Store Sales - Time Series Forecasting Challenge

## Introduction

This blog post serves as a review and a showcase of the various statistical inference and modelling techniques utilised by the WDSS Machine Learning Competition Team over the Autumn and Winter seasons in 2021.

Throughout the post, each technique is explained in chronological order to accurately portray the thought process of the team tackling the problem.

The purpose of this report is to potentially inspire readers to participate in data science competitions or even take an interest in data science if they have not already.

## Preliminaries

Before explaining the team’s problem solving process, the problem itself must be formulated.

### The Competition

The competition we entered was the “Store Sales - Time Series Forecasting” competition on Kaggle. The objective was to create 15 day forecasts for the sales figures of 33 different products for 54 stores belonging to the same retailer.

In summary, we had to make accurate 15 day predictions for 1782 individual time series using data scientific methods.

### The Data

Before proceeding with creating the predictions, it was essential to examine the information, in the form of tabular data sets, given to us and determine the utility of each set.

The training data set contained past sales data, product families and if the products were on promotion. The rest of the datasets contained additional exogenous variables:

• Oil prices
• The location, type and the daily number of transactions for each store

### The Methodology

As with any data scientific project, we all carried out an EDA (Exploratory Data Analysis) to determine how to use the data for modelling.
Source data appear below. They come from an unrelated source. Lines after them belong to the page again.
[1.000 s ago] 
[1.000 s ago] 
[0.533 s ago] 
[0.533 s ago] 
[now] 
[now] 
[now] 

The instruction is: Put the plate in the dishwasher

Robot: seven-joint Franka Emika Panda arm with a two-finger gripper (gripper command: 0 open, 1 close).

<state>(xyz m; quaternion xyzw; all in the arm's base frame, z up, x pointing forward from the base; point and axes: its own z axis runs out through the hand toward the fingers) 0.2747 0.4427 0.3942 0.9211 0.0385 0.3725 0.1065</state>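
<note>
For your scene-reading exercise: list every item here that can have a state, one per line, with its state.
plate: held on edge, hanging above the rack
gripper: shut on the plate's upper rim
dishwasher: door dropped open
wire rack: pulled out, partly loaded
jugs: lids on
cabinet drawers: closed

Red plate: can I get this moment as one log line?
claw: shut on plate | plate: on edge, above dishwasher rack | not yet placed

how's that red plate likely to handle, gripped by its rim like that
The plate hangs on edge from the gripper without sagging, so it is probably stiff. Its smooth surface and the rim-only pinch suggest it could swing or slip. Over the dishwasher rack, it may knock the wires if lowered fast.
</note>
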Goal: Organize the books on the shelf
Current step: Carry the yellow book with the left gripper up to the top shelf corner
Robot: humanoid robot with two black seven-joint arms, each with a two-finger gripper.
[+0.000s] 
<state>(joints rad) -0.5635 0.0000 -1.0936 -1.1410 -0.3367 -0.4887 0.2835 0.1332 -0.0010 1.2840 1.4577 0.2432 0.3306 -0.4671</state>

The following is brief list of what modelling and inference techniques we used for this competition:

• Metrics for comparing time series;
• Euclidean distance
• Dynamic time warping
• Methods of clustering time series;
• UMAP-assisted K-means clustering
• Time series modelling methods;
• SARIMAX model
• State-space model
• LSTM model

In the following sections, we give a detailed overview of:

• Our EDA and thought process
• The decisions we made regarding how we use the data and their justifications
• The underlying theory and code for our methods

### Aggregate Correlation of Sales

We will investigate whether all sales time series for a given product family are similar enough to be treated identically.

A simple ‘measure’ for the similarity between two time series is the linear correlation coefficient between the values of both series. Letting $a_i$ be the $i$ th value in the first time series and $b_i$ be the $i$ th value in the second series, plot the coordinates $(a_i, b_i)$ for all $i$. If a linear relationship is clearly visible, then both time series are approximately similar.

Two time series are completely similar if they are both affine tranformations of each other (i.e. it is possible to express time series $a_i$ in terms of $b_i$ as $A + B a_i$, where $A$ and $B$ are real values).

It is costly to compare a large number of time series with each other to produce a correlation matrix, especially when the time series contain more than 1.5 thousand values. A less reliable, but quicker solution is to compare each time series with the sum of all time series (the aggregate time series).

The aggregate time series would be approximately similar to every series that forms the largest similarity group. This way, one can detect the existence of series groupings with a given set of series.

This EDA showed that the degree of similarity between series from the same product family can vary drastically. For example, for the BEAUTY family, it ranged from small negative values to 0.85 with a mean of 0.5. Hence, there is convincing evidence that the time series can’t be trivally grouped by the product family they represent.

## Clustering

By grouping similar time series data together, we may be able to reduce the number of models to fit. We focus on grouping stores and product types.

The clustering technique we use is UMAP-assisted k-Means clustering. We focus on two notions of distance: dynamic time warping and Euclidean distance. There is a reliability-speed trade-off among these two distances, as we explain below.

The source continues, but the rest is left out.